I ran my fingers through my hair, pulling out the hairband that had come loose. I had to get some water. Had to shake the image in my head and, while I was at it, stop obsessing over what I had or hadn’t almost done to that boy back in London.
I tiptoed into the hallway. Jack’s light was out. I didn’t want to wake him, I knew he had to get up early for work tomorrow, so I crept down the stairs as silently as I could, which wasn’t all that silently as the stairs creaked badly. I paused halfway down to listen – no noise from his room. It clearly didn’t take too much to outwit a Special Forces operative.
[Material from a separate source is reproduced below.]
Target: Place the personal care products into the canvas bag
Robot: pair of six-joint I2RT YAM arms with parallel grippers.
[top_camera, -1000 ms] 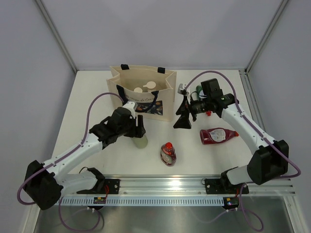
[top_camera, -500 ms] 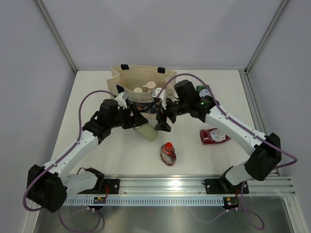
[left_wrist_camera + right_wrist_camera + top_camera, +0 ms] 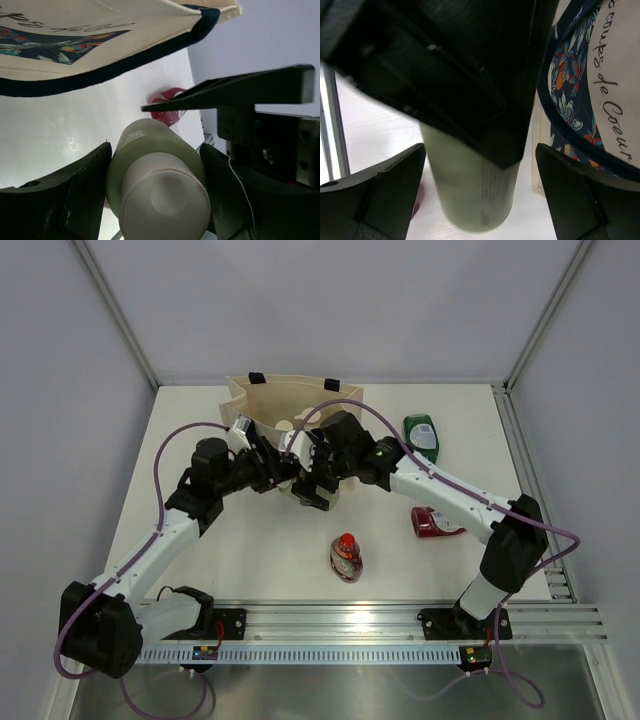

My bare feet squeaked on the lino in the kitchen, I wandered to the fridge and stood there for about five minutes staring at the photo of my mum laughing, trying to burn the image over the top of the dream one. Maybe that was why Jack had it there too, in an effort to erase the other, much worse pictures that the imagination could produce. Eventually, I pulled open the fridge door and let the cool condensed air wash over me, luxuriating in the goose-bumps pricking my skin.